Rothenberg’s window display, which was first shown last year in New York, speaks to the ordinary ruckus of pedestrian shoppers and weekend browsers. Beneath the banner are arrayed a variety of products: a flag burning kit, composed of a boxed Old Glory and a disposable lighter (“Now! Easier & more fun than ever!” insists the package); “Strike Anywhere” matchboxes; “The (New!) Star-Spangled Banner cassette tape,” with rewritten lyrics that would do Roseanne Barr proud; “Freedom of Expression Drugs,” including protest pills, anti-apathy ointment and Defend-brand mouthwash (“guaranteed to make you say the most awful things”); and, finally, the Celebrity Simulator, a press conference podium whose Medusa-like tangle of 18 microphones is “designed to make ordinary Americans feel as important as people on TV.”

These satirical items are, to varying degrees, amusing.
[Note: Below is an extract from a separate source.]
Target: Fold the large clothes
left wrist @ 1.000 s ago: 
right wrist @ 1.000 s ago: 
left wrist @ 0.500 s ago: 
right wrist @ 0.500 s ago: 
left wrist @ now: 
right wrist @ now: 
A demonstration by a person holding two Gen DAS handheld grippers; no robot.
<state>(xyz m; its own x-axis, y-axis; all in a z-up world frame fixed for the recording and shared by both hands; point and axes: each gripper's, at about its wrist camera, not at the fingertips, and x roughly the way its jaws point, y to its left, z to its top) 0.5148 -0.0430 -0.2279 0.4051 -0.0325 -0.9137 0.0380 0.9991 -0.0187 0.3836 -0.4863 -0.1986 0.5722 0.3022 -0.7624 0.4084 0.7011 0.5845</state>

But the real kick comes from a life-size poster cut-out meant to advertise the flag-burning kit. The thing is downright diabolical.
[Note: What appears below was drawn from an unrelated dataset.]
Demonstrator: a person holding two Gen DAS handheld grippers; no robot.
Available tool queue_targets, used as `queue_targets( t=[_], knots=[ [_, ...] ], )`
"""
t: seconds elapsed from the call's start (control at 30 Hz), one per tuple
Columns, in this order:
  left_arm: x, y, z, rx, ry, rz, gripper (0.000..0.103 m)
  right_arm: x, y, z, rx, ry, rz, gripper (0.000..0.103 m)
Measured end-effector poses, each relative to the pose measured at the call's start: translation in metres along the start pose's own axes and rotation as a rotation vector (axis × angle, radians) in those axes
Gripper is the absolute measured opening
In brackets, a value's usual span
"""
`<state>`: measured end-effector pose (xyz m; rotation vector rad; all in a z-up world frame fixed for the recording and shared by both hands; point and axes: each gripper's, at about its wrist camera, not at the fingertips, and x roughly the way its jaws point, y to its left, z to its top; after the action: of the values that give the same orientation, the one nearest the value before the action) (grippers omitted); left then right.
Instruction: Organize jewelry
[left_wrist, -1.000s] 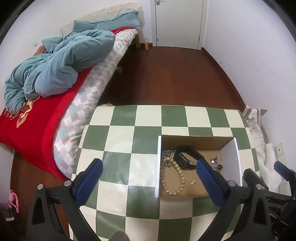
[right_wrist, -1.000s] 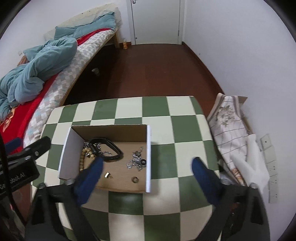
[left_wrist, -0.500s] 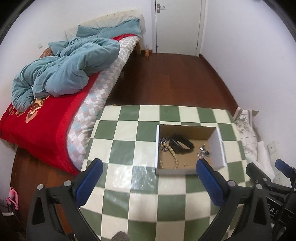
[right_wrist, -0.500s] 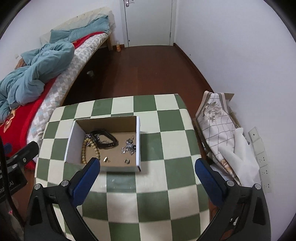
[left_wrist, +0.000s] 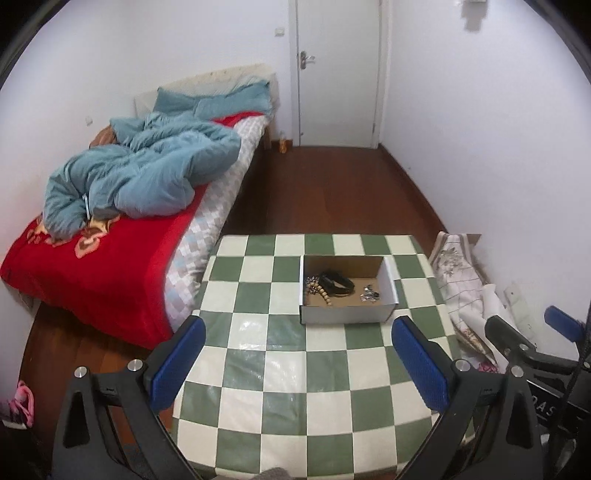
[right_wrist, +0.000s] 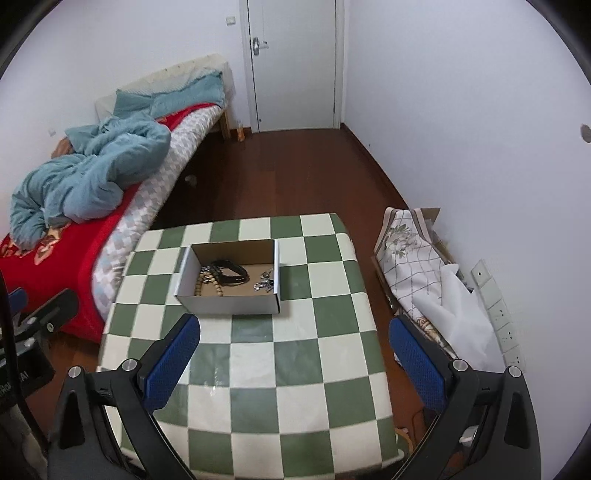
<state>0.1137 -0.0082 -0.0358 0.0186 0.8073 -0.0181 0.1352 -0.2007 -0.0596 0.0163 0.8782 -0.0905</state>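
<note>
One cardboard box (left_wrist: 347, 295) sat on the checkered counter (left_wrist: 295, 369), toward its far end. Inside it: one string of wooden beads (left_wrist: 325, 293), one black band (left_wrist: 338, 282) and one small pile of silver bits (left_wrist: 369, 293). Both grippers hung above the near end, well back from the box: left gripper (left_wrist: 299, 362) fingers spread wide with nothing between, right gripper (right_wrist: 295, 358) same deal.

A rumpled teal duvet (left_wrist: 144, 173) sprawls over the red bedspread (left_wrist: 92, 262) at left (white door (left_wrist: 338, 70) shut, top centre).
</note>
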Motion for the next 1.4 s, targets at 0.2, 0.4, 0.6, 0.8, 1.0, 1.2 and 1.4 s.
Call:
queue_targets(
  t=[0.2,0.4,0.6,0.8,1.0,1.2,1.4],
  knots=[
    [-0.044,0.002,-0.008,-0.015,-0.038,-0.017,0.103,-0.055,-0.009,-0.009,0.010,-0.048,-0.003,0.103],
    [-0.071,0.010,-0.013,-0.049,-0.052,-0.037,0.103,-0.100,-0.014,-0.015,0.007,-0.090,-0.006,0.103],
    [-0.085,0.010,-0.013,-0.035,-0.051,-0.038,0.103,-0.126,-0.014,-0.018,-0.003,-0.091,0.010,0.103],
    [-0.081,0.008,-0.001,-0.042,-0.050,-0.006,0.103,-0.130,-0.013,-0.006,-0.004,-0.088,0.020,0.103],
    [-0.066,0.007,0.019,-0.054,-0.058,0.016,0.103,-0.118,-0.012,0.022,-0.011,-0.097,-0.003,0.103],
    [-0.048,0.007,0.028,-0.044,-0.046,0.037,0.103,-0.091,-0.006,0.041,-0.033,-0.058,0.000,0.103],
    [-0.038,0.007,0.031,-0.042,-0.021,0.042,0.103,-0.068,-0.001,0.048,-0.046,-0.025,-0.007,0.103]
  ],
)
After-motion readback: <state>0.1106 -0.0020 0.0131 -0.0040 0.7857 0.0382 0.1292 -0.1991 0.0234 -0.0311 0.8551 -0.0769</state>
Rothenberg photographed two fresh-faced, clean-cut, adolescent models--they look like poster kids for Young Americans for Freedom--proudly displaying the Stars and Stripes. It takes a moment to notice that the coyly grinning young lady nonchalantly holds the flame of a cigarette lighter to one corner of the flag. Instantly, this small gesture transforms your reading of the demeanor of the grinning duo. These “young Americans for freedom” suddenly switch to the other end of the political spectrum.

In the comment-book set up next to the window display, a street-side critic has noted that the handmade look of some of Rothenberg’s product-packaging detracts from the impact of the display. (The matchbooks were commercially printed, for example, while the pills and ointment feature hand-painted labels.) This anonymous scribe may be half-right, if the brilliance of the slick, deceptively artless poster-couple is any guide. Still, it isn’t Rothenberg’s aim to make convincing political novelty items. The scrawled critical commentary in the book is as handmade as her art--a small note of dissent that gives quiet testimony to the success of her artistic user-friendliness.